Who's to Blame for New York Knicks' Game 1 Loss to Indiana Pacers?

Grant Hughes@@gt_hughesNational NBA Featured ColumnistMay 5, 2013

Plenty of New York Knicks fans were frustrated with the officiating of their team's 102-95 loss to the Indiana Pacers in Game 1 of the Eastern Conference semifinals on Sunday, but as tempting as it might be to isolate the officials as the reason for the disappointing defeat, the truth is that the Knicks were really just victims of solid interior defense and their own inefficient offensive tendencies.

That's going to be hard to stomach for the New York faithful, especially those that broke out in "These refs suck" chants throughout the game. And this is just a guess, but the masses that took to Twitter to lambast the officials probably won't want to hear that the refs didn't screw their team, either.

Before diving into a breakdown, it's worth noting that there might appear to be some validity to Knicks fans' claims of biased officiating. After all, one of the most consistent scenes of Game 1 involved Carmelo Anthony barreling into Roy Hibbert in the lane.

Given Anthony's reputation as a scorer who tends to get his share of calls, it might seem surprising that the officials only sent him to the line six times.

But Hibbert has his own reputation, and more often than not, he defends by extending his arms vertically and forcing offensive players to score over him. At 7'2", that's no easy task.

Contact is common with Hibbert, but because he's known as a guy who holds his ground, he tends to get the benefit of the doubt on most collisions.

Looking back through the game, there are certainly a handful of calls that could have gone the other way. And because some of them came at critical times, or resulted in the loss of valuable New York assets, the overall officiating picture might have ended up seeming much more unfair than it actually was. Knicks fans sure seemed to think so, anyway.

But some of the game's dubious calls actually went against the Pacers as well; the Knicks weren't the only team that might have had a gripe or two. For example, Indiana was whistled for four offensive fouls, while New York was tagged with just a pair.

Isn't cherry-picking evidence fun?

In the interest of being thorough, a broader scan through the numbers certainly doesn't indicate any overt unfairness in the officiating.

New York was called for 21 personal fouls, and wouldn't you know it, Indiana's foul total was identical. And when it came to shooting fouls, the whistle was similarly unbiased; the Knicks attempted 23 foul shots to the Pacers' 26.

While it might be tempting to cite that small free-throw discrepancy as evidence of some kind of anti-Knick bias, remember: The Pacers offense was much more focused on getting into the lane, as their plus-14 advantage in points in the paint attests.

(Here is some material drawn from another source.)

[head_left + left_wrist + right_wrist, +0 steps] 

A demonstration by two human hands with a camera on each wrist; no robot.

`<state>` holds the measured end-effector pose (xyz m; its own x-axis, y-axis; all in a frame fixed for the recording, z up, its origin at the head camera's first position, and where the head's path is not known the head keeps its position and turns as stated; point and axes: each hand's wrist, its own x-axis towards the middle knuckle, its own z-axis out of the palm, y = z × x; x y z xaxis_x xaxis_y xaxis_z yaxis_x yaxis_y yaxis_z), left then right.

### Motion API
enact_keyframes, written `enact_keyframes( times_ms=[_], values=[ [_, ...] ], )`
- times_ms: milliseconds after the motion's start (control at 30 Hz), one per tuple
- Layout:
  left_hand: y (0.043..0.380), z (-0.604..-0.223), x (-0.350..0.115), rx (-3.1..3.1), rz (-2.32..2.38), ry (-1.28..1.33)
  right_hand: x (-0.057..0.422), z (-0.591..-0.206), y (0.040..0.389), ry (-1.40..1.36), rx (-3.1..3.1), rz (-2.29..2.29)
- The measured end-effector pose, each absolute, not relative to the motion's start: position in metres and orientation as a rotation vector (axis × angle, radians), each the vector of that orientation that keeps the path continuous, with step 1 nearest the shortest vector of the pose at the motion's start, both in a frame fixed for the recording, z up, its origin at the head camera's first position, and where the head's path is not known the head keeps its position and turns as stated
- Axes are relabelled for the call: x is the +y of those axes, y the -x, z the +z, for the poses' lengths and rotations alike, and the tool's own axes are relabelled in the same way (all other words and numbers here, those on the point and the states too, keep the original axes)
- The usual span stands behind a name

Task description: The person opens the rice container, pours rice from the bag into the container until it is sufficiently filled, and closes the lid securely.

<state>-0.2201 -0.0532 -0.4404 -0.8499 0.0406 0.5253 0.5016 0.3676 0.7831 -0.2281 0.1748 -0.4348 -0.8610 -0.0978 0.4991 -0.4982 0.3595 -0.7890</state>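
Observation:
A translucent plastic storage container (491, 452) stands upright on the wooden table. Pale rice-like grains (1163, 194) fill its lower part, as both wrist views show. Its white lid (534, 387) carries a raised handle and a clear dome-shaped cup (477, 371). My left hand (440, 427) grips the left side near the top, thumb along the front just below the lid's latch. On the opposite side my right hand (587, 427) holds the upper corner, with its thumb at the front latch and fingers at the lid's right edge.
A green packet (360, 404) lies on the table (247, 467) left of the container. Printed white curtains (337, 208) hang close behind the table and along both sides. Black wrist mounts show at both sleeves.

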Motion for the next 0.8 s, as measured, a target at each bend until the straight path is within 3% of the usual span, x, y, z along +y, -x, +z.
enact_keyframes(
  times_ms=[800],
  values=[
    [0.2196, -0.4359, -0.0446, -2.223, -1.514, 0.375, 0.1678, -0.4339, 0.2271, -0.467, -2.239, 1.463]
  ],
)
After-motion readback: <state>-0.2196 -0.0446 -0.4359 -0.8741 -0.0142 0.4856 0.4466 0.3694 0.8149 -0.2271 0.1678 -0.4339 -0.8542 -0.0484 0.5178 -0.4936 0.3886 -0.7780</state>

Indiana attacked the rim off of cuts and crisp passes, which often caught an undersized crop of Knicks defenders off guard. Those situations always lead to more fouls because the defenders are scrambling to help and are often out of position.

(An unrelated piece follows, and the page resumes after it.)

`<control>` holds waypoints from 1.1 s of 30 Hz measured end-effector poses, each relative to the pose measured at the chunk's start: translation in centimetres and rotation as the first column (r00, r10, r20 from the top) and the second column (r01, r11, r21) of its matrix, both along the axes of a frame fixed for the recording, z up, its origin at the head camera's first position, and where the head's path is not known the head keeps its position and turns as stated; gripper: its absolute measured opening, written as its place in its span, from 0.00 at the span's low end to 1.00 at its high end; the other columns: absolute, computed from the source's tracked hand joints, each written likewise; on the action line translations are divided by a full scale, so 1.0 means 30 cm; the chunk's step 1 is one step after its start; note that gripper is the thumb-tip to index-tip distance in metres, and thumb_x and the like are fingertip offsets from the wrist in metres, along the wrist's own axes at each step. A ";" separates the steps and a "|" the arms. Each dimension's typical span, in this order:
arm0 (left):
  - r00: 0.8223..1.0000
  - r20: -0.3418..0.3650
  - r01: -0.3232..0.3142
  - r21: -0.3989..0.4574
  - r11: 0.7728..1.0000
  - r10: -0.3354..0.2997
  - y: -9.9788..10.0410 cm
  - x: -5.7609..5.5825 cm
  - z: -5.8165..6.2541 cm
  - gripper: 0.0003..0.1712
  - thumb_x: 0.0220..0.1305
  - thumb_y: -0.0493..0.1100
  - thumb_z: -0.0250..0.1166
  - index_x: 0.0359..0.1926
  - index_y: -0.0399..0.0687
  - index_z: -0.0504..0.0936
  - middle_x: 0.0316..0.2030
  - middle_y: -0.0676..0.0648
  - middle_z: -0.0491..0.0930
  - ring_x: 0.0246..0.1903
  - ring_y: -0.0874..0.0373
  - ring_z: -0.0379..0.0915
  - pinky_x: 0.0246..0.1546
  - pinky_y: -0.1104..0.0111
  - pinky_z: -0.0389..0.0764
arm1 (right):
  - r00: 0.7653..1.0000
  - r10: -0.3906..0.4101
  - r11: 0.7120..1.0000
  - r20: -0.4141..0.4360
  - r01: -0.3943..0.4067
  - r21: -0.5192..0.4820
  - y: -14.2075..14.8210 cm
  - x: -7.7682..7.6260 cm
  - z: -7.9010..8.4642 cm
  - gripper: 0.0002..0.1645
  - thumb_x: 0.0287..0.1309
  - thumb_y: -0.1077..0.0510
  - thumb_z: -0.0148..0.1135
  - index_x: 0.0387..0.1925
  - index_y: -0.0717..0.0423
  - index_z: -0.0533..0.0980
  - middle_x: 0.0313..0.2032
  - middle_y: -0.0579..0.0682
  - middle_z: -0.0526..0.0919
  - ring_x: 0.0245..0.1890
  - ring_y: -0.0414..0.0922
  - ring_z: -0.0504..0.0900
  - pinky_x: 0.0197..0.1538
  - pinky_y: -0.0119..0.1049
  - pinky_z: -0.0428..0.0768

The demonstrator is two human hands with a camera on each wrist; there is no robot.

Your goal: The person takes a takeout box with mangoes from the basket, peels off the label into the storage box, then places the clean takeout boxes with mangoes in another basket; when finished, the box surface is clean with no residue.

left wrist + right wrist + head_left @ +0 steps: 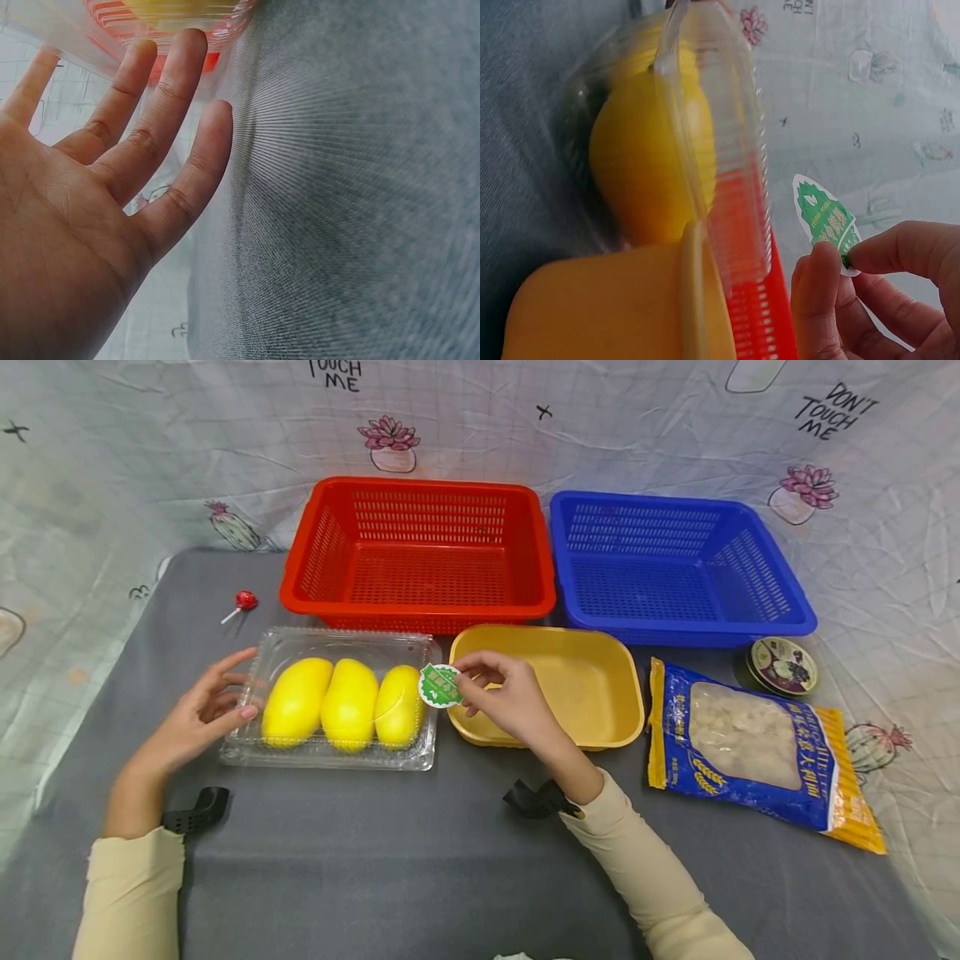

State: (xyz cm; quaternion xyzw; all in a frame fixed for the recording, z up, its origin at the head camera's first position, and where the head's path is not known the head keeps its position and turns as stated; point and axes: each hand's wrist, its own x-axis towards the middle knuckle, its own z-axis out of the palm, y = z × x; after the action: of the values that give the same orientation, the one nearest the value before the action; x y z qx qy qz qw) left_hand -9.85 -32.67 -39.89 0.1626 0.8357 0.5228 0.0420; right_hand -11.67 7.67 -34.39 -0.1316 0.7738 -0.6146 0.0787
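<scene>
Between thumb and fingertips my right hand (506,693) pinches a round green-and-white sticker (439,685), held above the right end of a clear plastic clamshell box (322,758). In the right wrist view the sticker (825,221) shows pale lettering and stands free of the box. Inside the box lie three yellow mangoes (349,703), with the lid down over them. My left hand (202,706) is at the box's left end, fingers spread and loosely bent. In the left wrist view its palm (67,217) holds nothing; whether a fingertip touches the box I cannot tell.
Behind stand a red basket (420,614) and a blue basket (682,631). A yellow tub (585,693) sits right of the box. Further right are a blue-and-yellow pasta bag (750,752) and a round tin (782,666). A red lollipop (245,601) lies at back left.
</scene>
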 end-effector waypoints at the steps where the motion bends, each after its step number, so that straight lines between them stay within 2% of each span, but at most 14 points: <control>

Contrast that with the Knicks' tactic of attacking stationary, dug-in defensive players with one-on-one drives, and it's no wonder that New York failed to generate as many foul-shot opportunities.

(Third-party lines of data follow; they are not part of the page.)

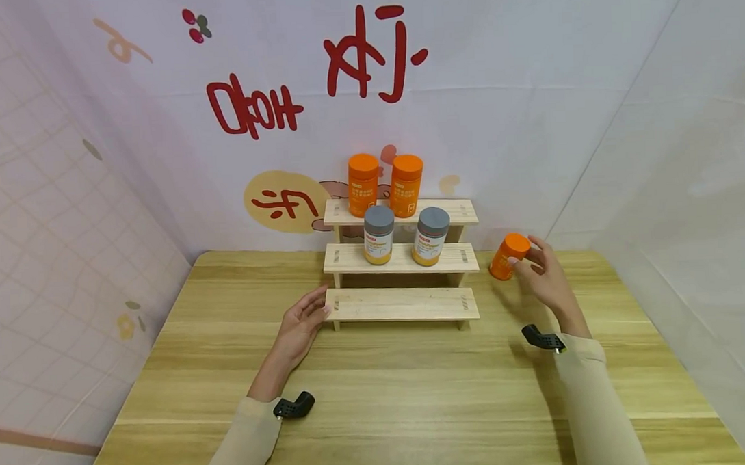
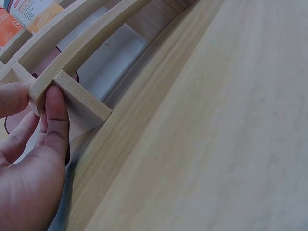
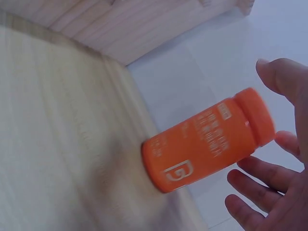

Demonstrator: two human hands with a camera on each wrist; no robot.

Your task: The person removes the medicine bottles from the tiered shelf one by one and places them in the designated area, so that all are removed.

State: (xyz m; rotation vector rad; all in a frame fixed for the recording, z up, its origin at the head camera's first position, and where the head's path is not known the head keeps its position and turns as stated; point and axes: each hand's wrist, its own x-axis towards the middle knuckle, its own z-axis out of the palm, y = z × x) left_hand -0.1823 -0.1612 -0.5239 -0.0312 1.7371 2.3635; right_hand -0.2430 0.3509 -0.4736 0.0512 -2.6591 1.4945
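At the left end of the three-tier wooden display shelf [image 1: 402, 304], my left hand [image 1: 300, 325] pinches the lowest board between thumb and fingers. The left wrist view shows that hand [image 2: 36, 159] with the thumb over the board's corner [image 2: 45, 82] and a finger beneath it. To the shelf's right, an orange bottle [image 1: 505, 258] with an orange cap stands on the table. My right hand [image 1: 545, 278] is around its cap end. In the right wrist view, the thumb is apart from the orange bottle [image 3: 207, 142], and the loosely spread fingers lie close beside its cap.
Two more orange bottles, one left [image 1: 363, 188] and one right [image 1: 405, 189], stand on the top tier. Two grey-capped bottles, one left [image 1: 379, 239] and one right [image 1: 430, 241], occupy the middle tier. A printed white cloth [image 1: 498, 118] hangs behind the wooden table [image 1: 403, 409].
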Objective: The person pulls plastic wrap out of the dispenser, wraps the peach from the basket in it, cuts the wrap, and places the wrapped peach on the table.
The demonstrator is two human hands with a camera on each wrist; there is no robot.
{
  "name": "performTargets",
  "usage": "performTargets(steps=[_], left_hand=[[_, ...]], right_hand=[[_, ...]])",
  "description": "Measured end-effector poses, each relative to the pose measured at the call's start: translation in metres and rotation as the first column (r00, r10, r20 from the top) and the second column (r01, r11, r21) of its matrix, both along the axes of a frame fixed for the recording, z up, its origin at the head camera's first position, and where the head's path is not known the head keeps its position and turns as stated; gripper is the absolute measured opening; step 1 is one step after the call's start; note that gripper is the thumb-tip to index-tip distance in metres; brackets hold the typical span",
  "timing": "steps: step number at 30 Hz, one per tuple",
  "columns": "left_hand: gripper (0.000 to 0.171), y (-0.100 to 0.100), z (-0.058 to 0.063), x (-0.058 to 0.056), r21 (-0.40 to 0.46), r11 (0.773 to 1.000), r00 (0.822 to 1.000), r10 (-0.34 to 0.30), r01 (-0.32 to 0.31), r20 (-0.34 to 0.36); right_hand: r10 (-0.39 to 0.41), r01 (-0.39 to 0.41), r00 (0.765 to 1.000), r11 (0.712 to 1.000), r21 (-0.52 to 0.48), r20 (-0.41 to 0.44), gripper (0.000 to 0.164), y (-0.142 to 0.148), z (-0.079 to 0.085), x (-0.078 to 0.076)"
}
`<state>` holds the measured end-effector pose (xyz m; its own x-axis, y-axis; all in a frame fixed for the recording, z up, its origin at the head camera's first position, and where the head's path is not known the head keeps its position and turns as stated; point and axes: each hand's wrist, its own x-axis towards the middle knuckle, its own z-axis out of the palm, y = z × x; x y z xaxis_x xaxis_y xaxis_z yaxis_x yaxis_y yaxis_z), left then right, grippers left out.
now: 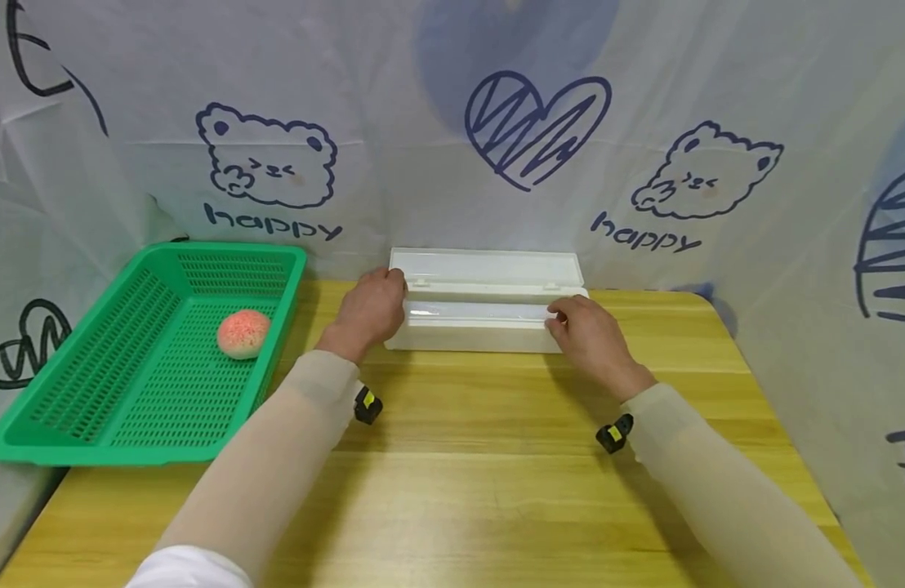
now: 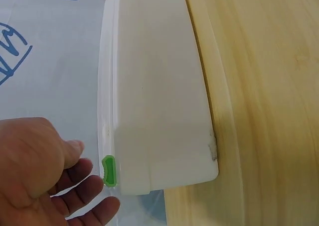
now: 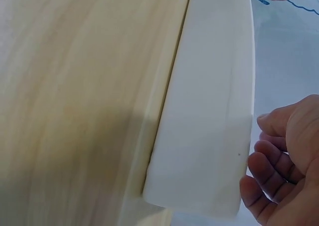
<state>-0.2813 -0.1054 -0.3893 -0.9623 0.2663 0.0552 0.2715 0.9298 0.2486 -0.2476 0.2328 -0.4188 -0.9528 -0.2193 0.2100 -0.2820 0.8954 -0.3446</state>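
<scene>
Box [image 1: 482,340], lid [image 1: 485,265] raised, is flanked on the counter [image 1: 460,474] by the left hand [image 1: 372,306] and right hand [image 1: 588,331], fingers [image 2: 82,192] bent; any pinch cannot be confirmed. Lid-handling seems in hand; even guidance is probably needed next.

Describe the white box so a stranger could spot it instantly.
Find the wooden table and look to its far edge. There, between the left hand and right hand, sits a long white box with its lid open. Unlike the green basket to its left, it has a solid front wall.
</scene>
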Motion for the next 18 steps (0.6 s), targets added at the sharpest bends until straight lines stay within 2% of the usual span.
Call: performTargets(steps=[6, 11, 15, 18], left_hand=[[0.021, 0.001, 0.0, -0.001, 0.074, 0.997, 1.0, 0.028, -0.027, -0.013], [0.022, 0.001, 0.001, -0.003, 0.101, 0.994, 0.999, 0.034, -0.031, -0.032], [0.022, 0.002, 0.003, -0.004, 0.116, 0.993, 0.999, 0.028, -0.023, -0.038], [0.022, 0.002, 0.004, -0.005, 0.115, 0.993, 0.999, 0.029, -0.024, -0.042]], right_hand=[[0.016, -0.017, 0.998, 1.0, 0.019, 0.061, 0.033, -0.003, 0.008, -0.005], [0.05, -0.058, 0.99, 0.997, 0.052, 0.131, 0.036, -0.001, 0.014, -0.016], [0.064, -0.071, 0.97, 0.997, 0.02, 0.234, 0.031, 0.008, 0.019, -0.025], [0.053, -0.049, 0.962, 0.999, -0.02, 0.268, 0.023, 0.014, 0.022, -0.029]])
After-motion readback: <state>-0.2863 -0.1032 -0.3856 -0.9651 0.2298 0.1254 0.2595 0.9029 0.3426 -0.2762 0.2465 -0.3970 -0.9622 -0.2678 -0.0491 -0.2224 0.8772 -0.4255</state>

Game 1 was really just an example of what happens when a predictable isolation offense runs up against a defense that has spent a season holding its ground and collapsing on drivers. Officials don't typically reward reckless forays into set defenders, even when said defenders might occasionally break the principal of straight verticality.

Sometimes, referees reward the more aggressive team. But it's generally not a good idea to rely on whistles to generate points.

Could a few calls have gone the Knicks' way? Sure. But the same could be said for the Pacers.

Better ball movement, a less predictable offensive style and fewer isolation drives would all remedy the Knicks' offensive problems more effectively than complaints to the officials.

If the Knicks don't sort out their problems on offense and incorporate a little more variety into their attack, the Pacers will continue to do what they've done all year: swallow up drivers and force difficult, contested shots. In Game 1, Indiana played its game and was brilliant on D from top to bottom.

Sometimes, good defense is just good defense. And compounding an inability to score by fixating on the refs didn't do the Knicks players any favors.

So if Knicks fans really want to cry foul, maybe they ought to direct their ire toward Mike Woodson, whose "offense" seems destined to fail against the Pacers' organized, committed group of stoppers.